Exercise requirements: What is needed is the complete listing, repeated exactly.

Material provided:
────
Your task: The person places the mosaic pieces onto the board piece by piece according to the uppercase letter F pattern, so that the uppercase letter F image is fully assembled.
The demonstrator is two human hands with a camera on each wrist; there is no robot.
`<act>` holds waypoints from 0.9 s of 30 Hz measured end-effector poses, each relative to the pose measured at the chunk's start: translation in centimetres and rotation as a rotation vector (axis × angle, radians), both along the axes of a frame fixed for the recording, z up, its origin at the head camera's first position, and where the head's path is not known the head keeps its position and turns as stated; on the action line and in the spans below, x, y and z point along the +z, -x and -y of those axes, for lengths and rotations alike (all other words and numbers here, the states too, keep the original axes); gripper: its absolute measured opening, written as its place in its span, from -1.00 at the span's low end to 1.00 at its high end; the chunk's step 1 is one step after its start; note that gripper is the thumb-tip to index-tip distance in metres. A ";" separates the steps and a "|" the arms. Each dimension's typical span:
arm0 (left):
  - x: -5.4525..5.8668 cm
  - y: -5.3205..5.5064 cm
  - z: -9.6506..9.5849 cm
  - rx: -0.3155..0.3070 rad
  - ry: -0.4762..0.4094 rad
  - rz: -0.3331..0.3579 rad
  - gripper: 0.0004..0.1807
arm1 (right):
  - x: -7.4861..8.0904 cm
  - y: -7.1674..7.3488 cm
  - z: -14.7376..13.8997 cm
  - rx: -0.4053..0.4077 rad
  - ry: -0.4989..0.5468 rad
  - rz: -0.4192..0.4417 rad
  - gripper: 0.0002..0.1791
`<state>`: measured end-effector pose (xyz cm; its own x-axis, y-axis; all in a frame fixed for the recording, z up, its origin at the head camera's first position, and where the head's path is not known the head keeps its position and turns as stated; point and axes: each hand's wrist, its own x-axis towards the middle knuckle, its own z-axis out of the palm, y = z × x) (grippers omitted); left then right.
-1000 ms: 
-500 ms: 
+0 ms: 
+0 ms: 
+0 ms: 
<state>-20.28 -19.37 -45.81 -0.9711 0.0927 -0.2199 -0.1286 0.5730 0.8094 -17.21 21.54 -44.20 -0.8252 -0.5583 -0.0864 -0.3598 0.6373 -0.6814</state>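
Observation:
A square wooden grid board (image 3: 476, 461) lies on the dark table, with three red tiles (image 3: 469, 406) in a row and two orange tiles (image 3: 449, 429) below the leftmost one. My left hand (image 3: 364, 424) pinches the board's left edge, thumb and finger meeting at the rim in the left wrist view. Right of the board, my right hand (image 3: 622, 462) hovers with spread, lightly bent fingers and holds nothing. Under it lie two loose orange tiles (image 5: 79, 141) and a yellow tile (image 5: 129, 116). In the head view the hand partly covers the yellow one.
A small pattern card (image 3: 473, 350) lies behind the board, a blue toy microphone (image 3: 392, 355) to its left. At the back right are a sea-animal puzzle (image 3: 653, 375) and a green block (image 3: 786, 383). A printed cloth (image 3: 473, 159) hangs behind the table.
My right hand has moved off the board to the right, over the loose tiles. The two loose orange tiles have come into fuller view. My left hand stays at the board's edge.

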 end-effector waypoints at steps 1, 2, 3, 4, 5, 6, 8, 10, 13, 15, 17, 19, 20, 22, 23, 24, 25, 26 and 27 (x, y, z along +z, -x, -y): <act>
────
Answer box:
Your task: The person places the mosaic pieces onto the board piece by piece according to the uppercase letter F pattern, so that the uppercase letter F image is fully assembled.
The demonstrator is two human hands with a camera on each wrist; there is no robot.
`<act>` holds waypoints from 0.9 s of 30 Hz measured end-effector poses, each relative to the pose measured at the chunk's start: translation in centimetres and rotation as a rotation vector (axis × angle, radians), both along the axes of a frame fixed for the recording, z up, its origin at the head camera's first position, and where the head's path is not known the head keeps its position and turns as stated; on the action line and in the spans below, x, y and z point along the +z, -x and -y of those axes, for lengths and rotations alike (all other words and numbers here, the states too, keep the original axes); gripper: its absolute measured opening, written as its place in its span, from -1.00 at the span's low end to 1.00 at its high end; the chunk's step 1 is one step after its start; note that gripper is the thumb-tip to index-tip distance in metres. A ";" separates the steps and a "|" the arms. Each dimension's typical span:
arm0 (left):
  - x: -5.4525..5.8668 cm
  - y: -5.3205..5.5064 cm
  - z: -9.6506..9.5849 cm
  - rx: -0.3155..0.3070 rad
  - ry: -0.4762..0.4094 rad
  - rz: -0.3331..0.3579 rad
  - gripper: 0.0004..0.1807
arm1 (right):
  - x: -7.4861..8.0904 cm
  - y: -7.1674..7.3488 cm
  - z: -14.7376..13.8997 cm
  - rx: -0.4053..0.4077 rad
  - ry: -0.4989..0.5468 rad
  - rz: -0.4192..0.4417 rad
  - gripper: 0.0002..0.1791
`<state>`: measured end-effector pose (xyz cm; its own x-axis, y-axis; all in a frame fixed for the recording, z up, its origin at the head camera's first position, and where the head's path is not known the head keeps its position and turns as stated; point and axes: each hand's wrist, its own x-axis towards the middle knuckle, its own z-axis out of the palm, y = z × x) (grippers omitted); left then right.
-1000 ms: 
-500 ms: 
+0 ms: 
+0 ms: 
+0 ms: 
<state>-20.28 -19.37 -45.81 -0.9711 0.0927 -0.2199 -0.1286 0.5730 0.8094 -17.21 21.54 -44.20 -0.8252 -0.5583 -0.0864 -0.3598 0.6373 -0.6814</state>
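Observation:
A square wooden grid board (image 3: 476, 461) lies on the dark table, with three red tiles (image 3: 469, 406) in a row and two orange tiles (image 3: 449, 429) below the leftmost one. My left hand (image 3: 364, 424) pinches the board's left edge, thumb and finger meeting at the rim in the left wrist view. Right of the board, my right hand (image 3: 622, 462) hovers with spread, lightly bent fingers and holds nothing. Under it lie two loose orange tiles (image 5: 79, 141) and a yellow tile (image 5: 129, 116). In the head view the hand partly covers the yellow one.
A small pattern card (image 3: 473, 350) lies behind the board, a blue toy microphone (image 3: 392, 355) to its left. At the back right are a sea-animal puzzle (image 3: 653, 375) and a green block (image 3: 786, 383). A printed cloth (image 3: 473, 159) hangs behind the table.
My right hand has moved off the board to the right, over the loose tiles. The two loose orange tiles have come into fuller view. My left hand stays at the board's edge.
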
 end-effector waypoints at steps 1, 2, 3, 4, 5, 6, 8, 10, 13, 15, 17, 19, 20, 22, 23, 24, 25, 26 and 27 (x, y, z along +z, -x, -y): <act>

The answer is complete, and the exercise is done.